Naturgeister

Der Glaube an Naturgeister ist uralt und datiert zurück bis in die Ur- und Frühgeschichte der Menschheit, vor der Etablierung der Religionen. Die Naturgeister entstammen einem frühen menschlichen Vorstellungskosmos, der die ganze Welt – vom Stern am Himmel bis zum Moos auf der Erde – als beseelt ansieht. In der Philosophie bezeichnet man solche Vorstellungen vom beseelten Kosmos als „animistisch“ (von Lateinisch „anima“, Seele, das heißt „alles ist beseelt“), oder als „pantheistisch“ (von griechisch „pan“, alles, und „theos“, Gott, das heißt „überall ist Gott“). Beide Vorstellungswelten, die animistische und die pantheistische, haben große inhaltliche Überschneidungen, verehren ähnliche Naturgeister und sind teilweise bis in die heutige Zeit vorhanden. Der Unterschied zwischen dem Animismus und dem Pantheismus ist der, dass ein Animismus die Durchseeltheit aller Elemente des Kosmos anerkennt und teilweise unterschiedliche Naturgewalten in Form von Naturgeistern verehrt, die untereinander aber in Konkurrenz liegen können – der Sturmgeist etwa könnte mit dem Meergeist konkurrieren. Der Pantheismus jedoch geht von einem monotheistischen Gottesbild aus (es gibt also nur einen Gott), sieht diesen einen Gott jedoch, wie Brechungen in einem Spiegel, in allen Elementen der Natur geisthaft verkörpert. Überschneidungen zwischen Animismus und Pantheismus sind häufig. Der Voodoo-Glaube in Westafrika und auf Haiti ist beispielsweise ein solcher animistischer Glaube an Naturgeister, so genannte „Loas“, der sich bis in die Gegenwart erhalten hat. Die Praktik des Voodoo hat viel mit dem Beschwören und Beschwichtigen dieser „Loas“, Naturgeister, zu tun, die durch bestimmte Rituale auf ein Ziel eingestimmt werden sollen. Naturgeister, die man in Europa kannte, waren etwa die im Wasser lebenden Nymphen und in den Wäldern hausenden Dryaden im alten Griechenland – die Baumgottheiten, die in mancher Hinsicht den Feen der irischen Mythologie ähnelten. Aber auch die kleinen Zwerge oder Heinzelmännchen der altdeutschen Sage, und die Feuergeister oder Feuervögel der slawisch-russischen Märchen und Sagen gehören zu den Naturgeistern. Naturgeister repräsentieren die speziellen Eigenschaften des natürlichen Elements, das sie verkörpern oder aus dem sie entstammen; so gelten Feuergeister etwa als aufbrausend und verzehrend, wie das Element Feuer, Luftgeister dagegen als geistreich und humorvoll, aber auch flüchtig und nicht einzufangen, wie ihr Element, die Luft.

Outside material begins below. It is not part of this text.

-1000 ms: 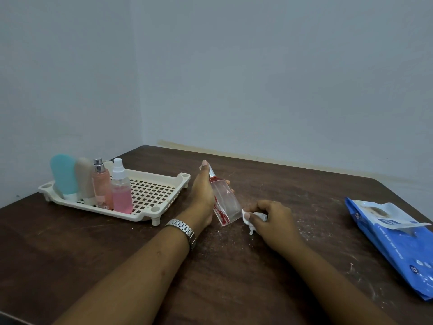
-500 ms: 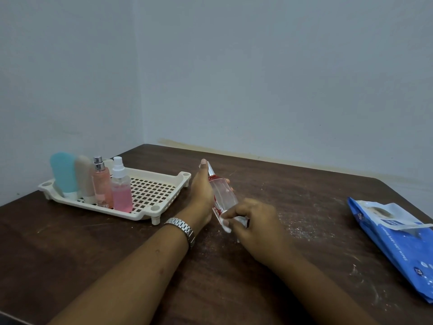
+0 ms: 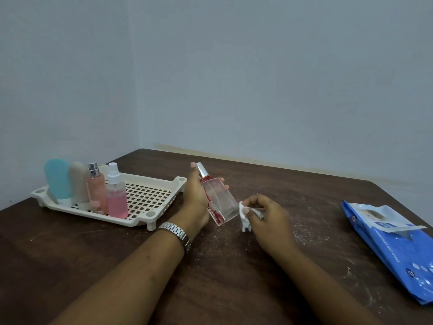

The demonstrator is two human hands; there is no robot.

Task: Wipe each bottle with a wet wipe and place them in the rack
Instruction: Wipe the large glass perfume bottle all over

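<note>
Clear glass bottle (image 3: 218, 200), red print near the base, silver cap with red collar. Gripped round the body by left hand (image 3: 195, 198), thumb up beside the cap, one fingertip showing past the far side. Held tilted over the brown wooden table (image 3: 304, 195), cap up and away, base low and toward the camera. Contact of base with table: cannot tell.

Right hand (image 3: 267, 214) with fingers curled, pinching a crumpled white wet wipe (image 3: 243, 213) between thumb and fingertips. Wipe just beside the bottle's lower right edge; touching or a hair apart, cannot tell.

Cream perforated rack (image 3: 150, 198) on the table just left of the left hand. At its left end, upright and in a close row: teal bottle (image 3: 57, 179), beige bottle (image 3: 78, 181), peach spray bottle (image 3: 96, 191), pink spray bottle (image 3: 116, 198).

Metal watch (image 3: 175, 232) on the left wrist. Blue wipes pack (image 3: 393, 240) flat at the right edge of the table, well apart from the hands, white flap peeled back. White specks and scuffs on the table near the right hand.
</note>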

In der volkstümlichen Magie spielt die Beschwörung von Naturgeistern eine große Rolle. Der deutsche Dichter Johann Wolfgang von Goethe lernte im 18. Jahrhundert bei der Alchemistin und Magierin Susannah von Klettenburg die magische Beschwörung von Naturgeistern und soll einiges davon in sein Hauptwerk „Faust“ eingearbeitet haben. Tatsächlich finden sich im „Faust“ echte Zaubersprüche wie auch die Beschwörung der so genannten Elementargeister, die so genannten Feen, Undinen, Gnome und Salamander. Feen repräsentieren die Luft, Undinen das Wasser, Gnome die Erde und Salamander das Feuer; viele traditionelle Magier glaubten, dass diese Elementargeister beschwört werden müssten, damit ein magisches Ritual gelingen kann. Ein Elementargeist ist stets auch ein Naturgeist – aber nicht jeder Naturgeist ist auch ein Elementargeist, wenngleich die meisten einem bestimmten Element zugeordnet werden können. In der klassischen Magie werden die Elementargeister zu Bündnispartnern für Rituale gemacht, denn sie gelten als überaus machtvoll und versinnbildlichen die Kraft der Elemente, aus denen die manifeste Welt besteht; im volkstümlichen Glauben und in Märchen tauchen eher die harmlosen und meist liebenswürdigen Naturgeister auf, die irgendeinen Aspekt der Flora und Fauna verkörpern.